About this exercise: Within the data below, find the string "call" and return each line where it occurs.

Dataset entries
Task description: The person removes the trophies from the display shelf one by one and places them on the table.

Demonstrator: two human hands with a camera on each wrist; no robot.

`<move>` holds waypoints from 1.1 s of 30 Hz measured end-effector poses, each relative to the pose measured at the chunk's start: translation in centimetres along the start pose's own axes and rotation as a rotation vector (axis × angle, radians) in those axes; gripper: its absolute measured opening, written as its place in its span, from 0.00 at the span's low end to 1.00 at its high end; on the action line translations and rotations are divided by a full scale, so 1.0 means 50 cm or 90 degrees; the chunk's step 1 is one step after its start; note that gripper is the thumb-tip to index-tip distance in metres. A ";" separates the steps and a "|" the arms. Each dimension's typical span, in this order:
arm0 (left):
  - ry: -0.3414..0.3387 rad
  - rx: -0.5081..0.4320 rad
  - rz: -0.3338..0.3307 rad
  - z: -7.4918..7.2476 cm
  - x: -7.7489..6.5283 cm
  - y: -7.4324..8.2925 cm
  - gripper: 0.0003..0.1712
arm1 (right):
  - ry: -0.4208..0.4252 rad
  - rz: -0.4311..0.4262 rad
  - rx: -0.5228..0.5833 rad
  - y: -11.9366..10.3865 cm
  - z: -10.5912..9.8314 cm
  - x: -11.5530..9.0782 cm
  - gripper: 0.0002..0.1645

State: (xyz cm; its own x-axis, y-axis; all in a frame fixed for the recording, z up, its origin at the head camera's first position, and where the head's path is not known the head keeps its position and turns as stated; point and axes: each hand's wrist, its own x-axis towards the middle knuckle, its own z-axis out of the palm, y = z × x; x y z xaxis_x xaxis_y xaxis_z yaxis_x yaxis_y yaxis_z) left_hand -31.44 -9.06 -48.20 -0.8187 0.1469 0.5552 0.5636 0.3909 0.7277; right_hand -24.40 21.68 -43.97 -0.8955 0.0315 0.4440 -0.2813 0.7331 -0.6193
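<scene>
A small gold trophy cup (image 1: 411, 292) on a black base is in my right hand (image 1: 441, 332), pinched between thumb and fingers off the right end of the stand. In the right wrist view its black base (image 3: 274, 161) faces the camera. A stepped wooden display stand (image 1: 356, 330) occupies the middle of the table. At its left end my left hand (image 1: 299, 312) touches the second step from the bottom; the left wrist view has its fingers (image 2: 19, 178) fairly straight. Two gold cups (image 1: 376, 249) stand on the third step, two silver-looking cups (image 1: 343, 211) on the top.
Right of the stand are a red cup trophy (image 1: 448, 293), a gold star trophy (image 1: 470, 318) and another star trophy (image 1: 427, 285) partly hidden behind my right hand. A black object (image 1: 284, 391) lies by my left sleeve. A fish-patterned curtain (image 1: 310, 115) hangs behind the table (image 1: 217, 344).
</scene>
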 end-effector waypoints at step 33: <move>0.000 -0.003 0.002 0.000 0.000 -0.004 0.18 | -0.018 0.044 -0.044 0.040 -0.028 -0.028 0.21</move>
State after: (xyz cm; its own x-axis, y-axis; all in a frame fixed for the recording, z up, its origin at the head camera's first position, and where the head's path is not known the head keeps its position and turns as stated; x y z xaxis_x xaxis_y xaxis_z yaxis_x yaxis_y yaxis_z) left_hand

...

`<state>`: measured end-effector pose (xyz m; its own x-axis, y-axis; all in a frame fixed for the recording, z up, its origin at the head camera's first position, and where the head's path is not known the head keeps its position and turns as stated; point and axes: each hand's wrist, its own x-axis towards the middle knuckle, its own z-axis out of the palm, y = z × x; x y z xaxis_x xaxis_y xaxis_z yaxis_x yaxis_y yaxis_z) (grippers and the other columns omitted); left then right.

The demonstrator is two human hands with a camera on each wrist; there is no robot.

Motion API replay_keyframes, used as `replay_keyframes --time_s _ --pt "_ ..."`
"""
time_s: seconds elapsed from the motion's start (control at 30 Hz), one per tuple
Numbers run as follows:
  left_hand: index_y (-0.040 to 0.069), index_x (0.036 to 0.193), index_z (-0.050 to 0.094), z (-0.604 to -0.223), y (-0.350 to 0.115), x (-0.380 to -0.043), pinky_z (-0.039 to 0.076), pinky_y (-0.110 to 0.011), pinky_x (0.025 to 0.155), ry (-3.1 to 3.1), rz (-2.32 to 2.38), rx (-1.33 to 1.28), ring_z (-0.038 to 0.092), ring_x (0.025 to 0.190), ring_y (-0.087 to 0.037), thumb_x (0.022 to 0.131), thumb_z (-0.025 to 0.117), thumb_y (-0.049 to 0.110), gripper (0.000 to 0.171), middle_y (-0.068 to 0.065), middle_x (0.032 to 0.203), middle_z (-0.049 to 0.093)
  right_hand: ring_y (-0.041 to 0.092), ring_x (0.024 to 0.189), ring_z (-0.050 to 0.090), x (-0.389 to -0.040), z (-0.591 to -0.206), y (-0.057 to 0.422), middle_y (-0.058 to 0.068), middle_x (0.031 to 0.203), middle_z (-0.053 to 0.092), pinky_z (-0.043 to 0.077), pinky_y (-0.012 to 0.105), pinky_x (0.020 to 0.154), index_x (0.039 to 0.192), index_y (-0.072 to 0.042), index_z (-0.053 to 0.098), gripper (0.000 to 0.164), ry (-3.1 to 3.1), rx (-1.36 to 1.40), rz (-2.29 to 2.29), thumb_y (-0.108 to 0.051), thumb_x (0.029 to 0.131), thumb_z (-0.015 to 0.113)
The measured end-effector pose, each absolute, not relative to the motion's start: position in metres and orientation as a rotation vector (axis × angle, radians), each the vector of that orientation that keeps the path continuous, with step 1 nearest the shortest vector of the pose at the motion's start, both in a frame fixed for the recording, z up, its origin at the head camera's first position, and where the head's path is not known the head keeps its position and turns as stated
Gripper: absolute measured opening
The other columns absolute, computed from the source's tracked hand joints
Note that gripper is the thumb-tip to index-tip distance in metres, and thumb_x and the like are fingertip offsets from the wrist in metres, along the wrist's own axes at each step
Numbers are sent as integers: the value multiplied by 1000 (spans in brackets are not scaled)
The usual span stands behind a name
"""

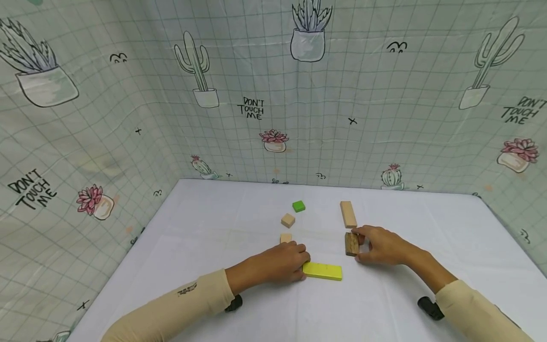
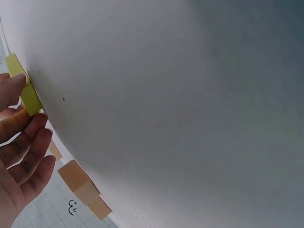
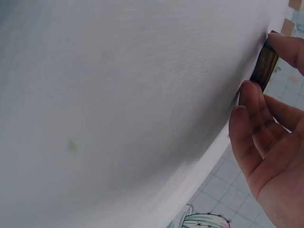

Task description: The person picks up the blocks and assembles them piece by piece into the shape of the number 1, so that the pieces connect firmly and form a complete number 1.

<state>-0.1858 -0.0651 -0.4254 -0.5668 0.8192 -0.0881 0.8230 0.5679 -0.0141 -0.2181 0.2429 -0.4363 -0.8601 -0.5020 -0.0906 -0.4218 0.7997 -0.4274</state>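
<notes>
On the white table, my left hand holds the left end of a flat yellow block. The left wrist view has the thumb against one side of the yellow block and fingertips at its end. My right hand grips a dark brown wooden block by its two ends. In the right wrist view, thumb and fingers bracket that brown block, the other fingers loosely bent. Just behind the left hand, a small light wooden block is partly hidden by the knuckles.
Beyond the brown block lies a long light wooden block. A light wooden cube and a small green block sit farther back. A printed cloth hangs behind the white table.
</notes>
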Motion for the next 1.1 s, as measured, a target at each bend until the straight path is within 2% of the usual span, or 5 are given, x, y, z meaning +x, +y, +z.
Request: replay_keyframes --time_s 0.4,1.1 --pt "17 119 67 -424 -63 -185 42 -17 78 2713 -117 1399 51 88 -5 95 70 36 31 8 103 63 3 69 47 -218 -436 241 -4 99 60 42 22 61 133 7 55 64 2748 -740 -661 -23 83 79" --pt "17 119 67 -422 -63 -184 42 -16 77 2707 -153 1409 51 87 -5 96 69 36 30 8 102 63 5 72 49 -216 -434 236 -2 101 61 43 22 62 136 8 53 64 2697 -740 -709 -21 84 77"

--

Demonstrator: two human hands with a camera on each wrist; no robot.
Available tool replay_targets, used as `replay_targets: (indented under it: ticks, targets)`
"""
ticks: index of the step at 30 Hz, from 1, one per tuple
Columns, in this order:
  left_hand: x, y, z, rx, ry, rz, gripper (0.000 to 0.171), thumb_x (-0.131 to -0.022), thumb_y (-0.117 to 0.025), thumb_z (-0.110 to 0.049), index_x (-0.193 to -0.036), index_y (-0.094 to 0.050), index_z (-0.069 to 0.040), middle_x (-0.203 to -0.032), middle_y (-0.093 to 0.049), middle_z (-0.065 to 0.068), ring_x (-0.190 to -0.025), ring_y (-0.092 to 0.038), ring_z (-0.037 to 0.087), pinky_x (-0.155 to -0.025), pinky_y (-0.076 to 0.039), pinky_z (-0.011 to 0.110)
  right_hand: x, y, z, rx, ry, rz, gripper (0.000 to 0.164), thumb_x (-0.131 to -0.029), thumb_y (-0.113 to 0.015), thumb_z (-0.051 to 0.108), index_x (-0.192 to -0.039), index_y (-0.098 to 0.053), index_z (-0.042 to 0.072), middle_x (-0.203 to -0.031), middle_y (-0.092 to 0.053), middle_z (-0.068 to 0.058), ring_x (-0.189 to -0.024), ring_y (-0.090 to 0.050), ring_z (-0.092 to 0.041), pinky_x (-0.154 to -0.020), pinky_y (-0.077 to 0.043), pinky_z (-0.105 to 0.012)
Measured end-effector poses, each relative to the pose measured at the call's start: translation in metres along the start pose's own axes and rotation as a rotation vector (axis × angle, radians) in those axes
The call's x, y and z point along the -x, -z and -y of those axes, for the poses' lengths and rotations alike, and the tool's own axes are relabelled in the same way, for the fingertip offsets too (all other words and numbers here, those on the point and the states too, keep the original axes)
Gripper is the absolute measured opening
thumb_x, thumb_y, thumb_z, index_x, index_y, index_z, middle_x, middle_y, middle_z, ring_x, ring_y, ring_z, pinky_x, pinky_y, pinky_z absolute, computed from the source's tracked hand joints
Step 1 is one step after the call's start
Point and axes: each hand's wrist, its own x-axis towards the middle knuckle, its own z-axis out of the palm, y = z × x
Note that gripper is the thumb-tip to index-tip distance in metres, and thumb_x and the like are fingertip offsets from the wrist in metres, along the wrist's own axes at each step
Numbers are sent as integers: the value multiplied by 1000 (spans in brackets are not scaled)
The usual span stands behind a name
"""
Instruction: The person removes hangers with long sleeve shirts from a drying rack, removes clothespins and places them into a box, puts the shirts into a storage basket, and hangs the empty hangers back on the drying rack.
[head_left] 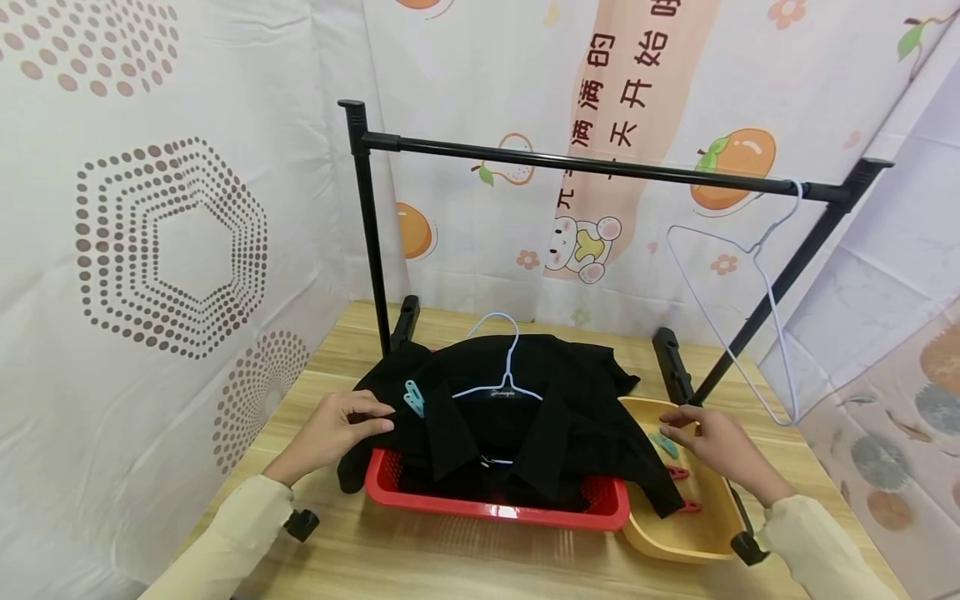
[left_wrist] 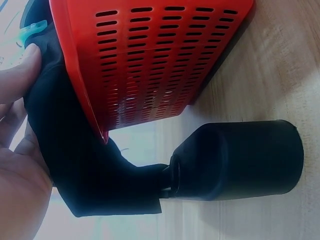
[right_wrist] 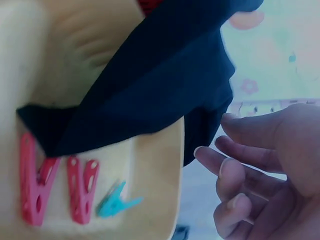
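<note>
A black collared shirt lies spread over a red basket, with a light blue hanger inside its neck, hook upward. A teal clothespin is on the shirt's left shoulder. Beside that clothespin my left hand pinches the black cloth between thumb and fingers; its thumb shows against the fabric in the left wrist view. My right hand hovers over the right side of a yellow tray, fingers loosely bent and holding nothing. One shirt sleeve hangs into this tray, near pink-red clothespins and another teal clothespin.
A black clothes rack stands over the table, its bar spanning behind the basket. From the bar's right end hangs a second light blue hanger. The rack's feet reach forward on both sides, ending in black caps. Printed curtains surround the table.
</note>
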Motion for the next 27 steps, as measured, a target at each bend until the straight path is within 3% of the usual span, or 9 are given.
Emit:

The completed task:
Measured end-effector poses, each relative to the pose measured at the call's start: translation in metres along the start pose's own axes and rotation as a rotation vector (axis × angle, radians) in those axes
The call's x, y and z point along the -x, -z and -y of those axes, for the poses' lengths and rotations alike, and the tool's own axes are relabelled in the same way, for the fingertip offsets too (all other words and numbers here, those on the point and the states too, keep the original axes)
Step 1 is one step after the call's start

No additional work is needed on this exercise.